Лолиты | страница 4
Мы не говорили. Мы понимали друг друга без слов. Я наслаждался своей властью, он — своим подчинением. Но при этом он и одновременно томился, хотел будто вырваться, лишить меня права на истязание, возможно, даже отомстить мне, расправиться надо мной. Но мы оба знали, что это невозможно, что привязан или прикован он крепко. И его попытки только распаляли мое сладострастие. Какую радость, какую сладость я испытывал при виде этого прекрасно, бесполезно и безнадежно рвущегося голого тела, за которым я мог спокойно наблюдать и даже добавлять ему новых ударов за каждое новое трепетание, царапать его соски за каждое новое содрогание.
Это было фантастично. Ночью, в тишине и темноте, я яростно истязал его до бурного и глубокого оргазма, потрясавшего всё мое существо, а днем или утром, в школе, я едва здоровался с ним, едва разговаривал. Едва смотрел на него, когда он был одет. Теперь он интересовал меня только обнаженным.
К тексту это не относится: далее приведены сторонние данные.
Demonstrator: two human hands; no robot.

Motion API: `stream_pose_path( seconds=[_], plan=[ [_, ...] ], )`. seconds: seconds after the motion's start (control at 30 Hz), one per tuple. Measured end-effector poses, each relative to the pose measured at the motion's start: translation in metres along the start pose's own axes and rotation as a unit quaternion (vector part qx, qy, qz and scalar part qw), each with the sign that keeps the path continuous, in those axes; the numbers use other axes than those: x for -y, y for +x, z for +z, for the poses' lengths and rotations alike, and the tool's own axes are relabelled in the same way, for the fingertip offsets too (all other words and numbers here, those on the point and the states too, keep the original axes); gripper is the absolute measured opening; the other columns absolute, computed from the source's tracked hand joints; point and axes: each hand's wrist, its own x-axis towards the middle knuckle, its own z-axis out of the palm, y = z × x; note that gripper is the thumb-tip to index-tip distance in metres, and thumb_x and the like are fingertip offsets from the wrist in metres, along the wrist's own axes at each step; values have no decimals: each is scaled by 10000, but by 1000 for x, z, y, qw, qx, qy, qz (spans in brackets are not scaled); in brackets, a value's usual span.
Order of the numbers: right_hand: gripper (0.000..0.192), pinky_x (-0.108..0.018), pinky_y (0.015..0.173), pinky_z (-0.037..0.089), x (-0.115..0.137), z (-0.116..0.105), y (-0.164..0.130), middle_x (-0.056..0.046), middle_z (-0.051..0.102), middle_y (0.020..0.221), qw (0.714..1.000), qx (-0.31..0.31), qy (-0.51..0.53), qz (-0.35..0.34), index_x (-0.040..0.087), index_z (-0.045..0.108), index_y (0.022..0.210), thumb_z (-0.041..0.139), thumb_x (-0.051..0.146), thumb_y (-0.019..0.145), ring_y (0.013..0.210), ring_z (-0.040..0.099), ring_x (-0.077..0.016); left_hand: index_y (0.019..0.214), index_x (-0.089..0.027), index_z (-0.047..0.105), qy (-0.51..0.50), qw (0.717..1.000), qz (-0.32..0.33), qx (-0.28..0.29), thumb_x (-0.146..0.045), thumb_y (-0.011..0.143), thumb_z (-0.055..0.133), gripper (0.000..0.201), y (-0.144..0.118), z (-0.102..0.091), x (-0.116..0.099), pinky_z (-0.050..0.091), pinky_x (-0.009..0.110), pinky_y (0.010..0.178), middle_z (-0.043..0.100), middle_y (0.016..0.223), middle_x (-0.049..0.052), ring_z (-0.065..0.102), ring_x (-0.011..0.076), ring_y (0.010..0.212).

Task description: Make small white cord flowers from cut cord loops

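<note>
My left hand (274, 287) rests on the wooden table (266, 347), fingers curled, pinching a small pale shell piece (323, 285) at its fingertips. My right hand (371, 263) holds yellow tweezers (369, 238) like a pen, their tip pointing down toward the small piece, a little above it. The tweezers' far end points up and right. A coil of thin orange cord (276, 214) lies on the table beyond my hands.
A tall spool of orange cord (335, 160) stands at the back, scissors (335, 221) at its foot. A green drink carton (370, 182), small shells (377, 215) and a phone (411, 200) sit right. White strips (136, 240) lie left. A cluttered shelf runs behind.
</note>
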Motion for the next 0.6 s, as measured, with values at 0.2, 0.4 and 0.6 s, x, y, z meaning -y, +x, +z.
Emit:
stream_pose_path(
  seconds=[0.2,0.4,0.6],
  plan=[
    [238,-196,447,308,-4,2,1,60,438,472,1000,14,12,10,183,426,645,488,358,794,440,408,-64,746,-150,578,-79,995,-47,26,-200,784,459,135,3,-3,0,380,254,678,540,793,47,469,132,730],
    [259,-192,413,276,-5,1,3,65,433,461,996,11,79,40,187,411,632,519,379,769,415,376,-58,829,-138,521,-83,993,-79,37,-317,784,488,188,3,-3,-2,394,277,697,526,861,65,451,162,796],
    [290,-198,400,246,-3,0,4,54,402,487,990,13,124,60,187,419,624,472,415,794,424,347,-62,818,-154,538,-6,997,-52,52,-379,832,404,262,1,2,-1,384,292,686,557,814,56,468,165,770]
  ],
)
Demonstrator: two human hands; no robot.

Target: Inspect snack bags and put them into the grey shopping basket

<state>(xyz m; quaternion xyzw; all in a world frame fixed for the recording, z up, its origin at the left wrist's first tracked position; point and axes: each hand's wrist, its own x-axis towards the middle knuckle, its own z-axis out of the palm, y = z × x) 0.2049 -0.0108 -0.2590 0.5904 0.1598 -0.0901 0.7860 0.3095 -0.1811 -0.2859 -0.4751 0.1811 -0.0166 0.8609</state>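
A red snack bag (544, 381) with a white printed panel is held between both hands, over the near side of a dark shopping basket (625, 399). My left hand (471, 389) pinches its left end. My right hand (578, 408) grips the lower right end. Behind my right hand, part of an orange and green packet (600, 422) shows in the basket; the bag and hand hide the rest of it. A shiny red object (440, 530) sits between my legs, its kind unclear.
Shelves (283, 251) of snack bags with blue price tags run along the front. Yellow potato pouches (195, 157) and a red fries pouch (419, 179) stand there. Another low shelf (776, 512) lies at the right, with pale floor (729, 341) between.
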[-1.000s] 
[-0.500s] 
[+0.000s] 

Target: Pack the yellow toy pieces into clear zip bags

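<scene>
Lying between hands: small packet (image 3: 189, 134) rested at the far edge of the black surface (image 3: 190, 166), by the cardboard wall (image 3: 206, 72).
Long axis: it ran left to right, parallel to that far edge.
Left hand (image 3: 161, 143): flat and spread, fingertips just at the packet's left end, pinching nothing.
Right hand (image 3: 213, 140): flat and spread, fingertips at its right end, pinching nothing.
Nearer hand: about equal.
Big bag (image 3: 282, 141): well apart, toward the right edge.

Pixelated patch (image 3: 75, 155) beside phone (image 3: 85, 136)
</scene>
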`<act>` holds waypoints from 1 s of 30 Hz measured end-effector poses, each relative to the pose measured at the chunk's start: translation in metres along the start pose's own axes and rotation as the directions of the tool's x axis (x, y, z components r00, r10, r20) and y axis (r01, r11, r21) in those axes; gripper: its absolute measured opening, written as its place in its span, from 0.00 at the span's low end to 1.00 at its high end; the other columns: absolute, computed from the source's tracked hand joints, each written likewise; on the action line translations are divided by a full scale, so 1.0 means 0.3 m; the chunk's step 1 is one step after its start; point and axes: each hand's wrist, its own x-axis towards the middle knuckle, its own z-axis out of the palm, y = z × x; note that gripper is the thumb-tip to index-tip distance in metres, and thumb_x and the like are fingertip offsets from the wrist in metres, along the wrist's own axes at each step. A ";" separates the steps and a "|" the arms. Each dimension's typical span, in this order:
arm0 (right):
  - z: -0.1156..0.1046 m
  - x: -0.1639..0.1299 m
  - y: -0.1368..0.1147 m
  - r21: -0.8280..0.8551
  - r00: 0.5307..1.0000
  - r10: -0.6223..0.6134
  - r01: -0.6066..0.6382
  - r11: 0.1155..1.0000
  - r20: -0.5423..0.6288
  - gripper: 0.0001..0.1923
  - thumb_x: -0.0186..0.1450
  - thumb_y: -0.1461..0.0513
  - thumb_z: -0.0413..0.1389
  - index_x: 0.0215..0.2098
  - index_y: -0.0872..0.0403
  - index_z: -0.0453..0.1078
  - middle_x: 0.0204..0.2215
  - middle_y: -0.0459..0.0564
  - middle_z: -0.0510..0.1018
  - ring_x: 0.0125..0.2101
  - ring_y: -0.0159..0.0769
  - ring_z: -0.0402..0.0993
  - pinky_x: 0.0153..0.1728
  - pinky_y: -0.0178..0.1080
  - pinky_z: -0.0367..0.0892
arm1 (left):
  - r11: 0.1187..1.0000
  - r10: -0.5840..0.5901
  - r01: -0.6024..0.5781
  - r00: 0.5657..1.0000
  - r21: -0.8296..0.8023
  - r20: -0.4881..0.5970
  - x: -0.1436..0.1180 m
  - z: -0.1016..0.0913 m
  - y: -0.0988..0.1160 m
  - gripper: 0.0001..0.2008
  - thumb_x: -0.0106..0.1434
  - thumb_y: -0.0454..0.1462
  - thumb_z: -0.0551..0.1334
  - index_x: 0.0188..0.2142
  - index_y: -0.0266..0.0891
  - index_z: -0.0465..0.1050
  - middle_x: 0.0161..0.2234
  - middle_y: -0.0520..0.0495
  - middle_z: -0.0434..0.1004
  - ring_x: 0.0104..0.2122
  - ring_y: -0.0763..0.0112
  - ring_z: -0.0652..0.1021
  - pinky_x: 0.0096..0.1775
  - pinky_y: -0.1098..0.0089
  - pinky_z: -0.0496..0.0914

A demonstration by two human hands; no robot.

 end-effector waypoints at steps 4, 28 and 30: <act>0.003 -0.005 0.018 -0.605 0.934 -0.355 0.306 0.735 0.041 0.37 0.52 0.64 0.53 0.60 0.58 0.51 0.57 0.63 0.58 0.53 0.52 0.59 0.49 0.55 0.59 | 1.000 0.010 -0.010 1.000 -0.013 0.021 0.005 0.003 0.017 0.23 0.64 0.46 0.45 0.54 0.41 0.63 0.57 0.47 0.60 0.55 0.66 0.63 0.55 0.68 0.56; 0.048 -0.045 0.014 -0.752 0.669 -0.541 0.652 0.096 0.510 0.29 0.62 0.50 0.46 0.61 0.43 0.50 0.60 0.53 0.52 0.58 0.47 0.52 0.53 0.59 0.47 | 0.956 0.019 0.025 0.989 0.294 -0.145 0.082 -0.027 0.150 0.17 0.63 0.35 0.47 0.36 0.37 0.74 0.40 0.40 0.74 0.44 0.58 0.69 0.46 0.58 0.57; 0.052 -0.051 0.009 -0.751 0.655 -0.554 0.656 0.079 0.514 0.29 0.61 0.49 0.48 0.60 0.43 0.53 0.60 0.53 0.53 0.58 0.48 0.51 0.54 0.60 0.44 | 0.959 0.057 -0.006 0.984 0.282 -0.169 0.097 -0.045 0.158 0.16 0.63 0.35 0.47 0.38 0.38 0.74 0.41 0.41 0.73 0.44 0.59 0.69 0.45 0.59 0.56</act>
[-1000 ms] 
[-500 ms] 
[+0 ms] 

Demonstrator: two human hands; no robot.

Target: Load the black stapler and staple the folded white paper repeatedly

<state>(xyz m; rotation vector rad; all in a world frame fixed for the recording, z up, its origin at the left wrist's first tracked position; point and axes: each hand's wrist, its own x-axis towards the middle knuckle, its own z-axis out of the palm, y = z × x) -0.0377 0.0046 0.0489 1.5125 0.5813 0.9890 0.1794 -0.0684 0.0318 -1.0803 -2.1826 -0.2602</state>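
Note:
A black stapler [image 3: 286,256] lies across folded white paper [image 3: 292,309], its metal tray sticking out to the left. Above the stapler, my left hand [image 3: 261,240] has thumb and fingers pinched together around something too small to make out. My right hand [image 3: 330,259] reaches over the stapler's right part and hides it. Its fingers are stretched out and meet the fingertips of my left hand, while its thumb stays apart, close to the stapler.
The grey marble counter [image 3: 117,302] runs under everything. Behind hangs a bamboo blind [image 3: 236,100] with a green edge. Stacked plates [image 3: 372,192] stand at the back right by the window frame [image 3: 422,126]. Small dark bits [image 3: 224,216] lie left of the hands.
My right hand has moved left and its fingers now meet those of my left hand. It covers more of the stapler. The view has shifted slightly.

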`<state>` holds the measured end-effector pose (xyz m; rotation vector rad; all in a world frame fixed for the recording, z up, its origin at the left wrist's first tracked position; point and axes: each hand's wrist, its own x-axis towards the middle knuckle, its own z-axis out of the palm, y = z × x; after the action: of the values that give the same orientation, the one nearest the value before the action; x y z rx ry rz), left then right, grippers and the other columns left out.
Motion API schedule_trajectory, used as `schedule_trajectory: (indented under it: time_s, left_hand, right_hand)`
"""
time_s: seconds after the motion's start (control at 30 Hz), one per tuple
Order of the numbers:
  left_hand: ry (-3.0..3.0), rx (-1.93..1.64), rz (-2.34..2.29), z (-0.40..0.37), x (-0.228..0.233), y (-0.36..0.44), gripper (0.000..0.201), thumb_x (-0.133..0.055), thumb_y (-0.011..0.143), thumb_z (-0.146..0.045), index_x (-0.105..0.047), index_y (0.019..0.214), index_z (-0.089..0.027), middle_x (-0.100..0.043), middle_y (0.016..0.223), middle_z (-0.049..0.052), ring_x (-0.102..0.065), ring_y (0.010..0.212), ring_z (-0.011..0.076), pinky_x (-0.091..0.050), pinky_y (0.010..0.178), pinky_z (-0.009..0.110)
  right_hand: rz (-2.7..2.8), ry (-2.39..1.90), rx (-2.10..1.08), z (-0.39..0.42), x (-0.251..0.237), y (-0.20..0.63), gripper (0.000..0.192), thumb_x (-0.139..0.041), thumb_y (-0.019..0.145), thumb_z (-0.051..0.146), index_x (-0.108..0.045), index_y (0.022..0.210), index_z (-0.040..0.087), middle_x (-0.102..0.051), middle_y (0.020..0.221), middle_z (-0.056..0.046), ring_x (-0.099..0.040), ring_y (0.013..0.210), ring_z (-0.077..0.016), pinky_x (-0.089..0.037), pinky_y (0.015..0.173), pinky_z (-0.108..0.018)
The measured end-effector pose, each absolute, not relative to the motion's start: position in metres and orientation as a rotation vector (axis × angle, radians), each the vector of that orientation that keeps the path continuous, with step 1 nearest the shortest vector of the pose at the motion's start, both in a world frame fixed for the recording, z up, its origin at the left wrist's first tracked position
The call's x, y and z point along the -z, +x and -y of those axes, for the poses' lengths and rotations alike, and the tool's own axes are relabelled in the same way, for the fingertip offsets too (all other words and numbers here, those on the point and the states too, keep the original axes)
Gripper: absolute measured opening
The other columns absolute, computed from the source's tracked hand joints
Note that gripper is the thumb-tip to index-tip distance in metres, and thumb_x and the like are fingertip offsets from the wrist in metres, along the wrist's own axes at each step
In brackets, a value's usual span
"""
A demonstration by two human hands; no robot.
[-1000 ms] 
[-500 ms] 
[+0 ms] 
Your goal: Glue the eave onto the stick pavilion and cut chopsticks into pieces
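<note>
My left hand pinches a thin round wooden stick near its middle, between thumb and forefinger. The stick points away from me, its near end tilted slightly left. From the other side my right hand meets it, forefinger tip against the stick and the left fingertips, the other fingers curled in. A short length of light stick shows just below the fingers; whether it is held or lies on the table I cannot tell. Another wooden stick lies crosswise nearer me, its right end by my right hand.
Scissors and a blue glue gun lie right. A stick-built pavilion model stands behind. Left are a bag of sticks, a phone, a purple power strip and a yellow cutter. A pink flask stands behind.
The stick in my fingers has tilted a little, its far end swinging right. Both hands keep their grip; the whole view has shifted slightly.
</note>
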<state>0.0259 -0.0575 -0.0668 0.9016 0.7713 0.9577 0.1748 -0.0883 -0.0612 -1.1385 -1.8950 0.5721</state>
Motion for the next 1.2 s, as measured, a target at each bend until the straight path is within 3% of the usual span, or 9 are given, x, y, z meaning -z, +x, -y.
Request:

Однажды учительница алгебры попросила его принести один или два стула из соседнего кабинета. Когда он вернулся, неся по стулу с металлическими ножками в каждой руке, одна хлипкая и наивная девочка воскликнула, как бы вполголоса, но довольно слышно:
— Какой сильный!
Это было смешно, потому что любой, наверно, из нас уже тогда мог сделать то же самое. Но слово «сильный» распалило меня. Я вернулся в свою ночь. С другой стороны, я понимал, что не могу прямо здесь, в классе, да и вообще в реальности начать стегать и царапать его, хоть это желание и распирало меня. Тогда я решил уязвить его внешне безобидными и шутливыми словами.
— Спасибо, Армен, — сказала учительница.
— Труд сделал из обезьяны человека! — нравоучительно воскликнул я.
Я знал, что от учительницы мне ничего не будет, потому что я был отличником по ее предметам, да и вообще почти по всем. Но Армен встрепенулся и показал мне кулак, хоть ничего в итоге и не сделал, даже на перемене. Я почувствовал вкус победы — ничтожной и пустячной для любого из вас, но какой сладострастной для меня! Орган мой напрягся и стал расти, мне захотелось броситься на Армена и раздеть его, и обладать им, и залить его своим семенем.
При этом я тихо сидел и решал уравнения.
Вообще это было для меня очень характерно: раскаленная лава внутри и ледник или, по крайней мере, тихое поле — снаружи. Я порой застывал от изумления перед самим собой.
Позже, после окончания школы, я узнал, что он скурился. Я так и не понял, что конкретно произошло. Возможно, он начал курить травку, а потом перешел на более тяжелые наркотики и сторчался.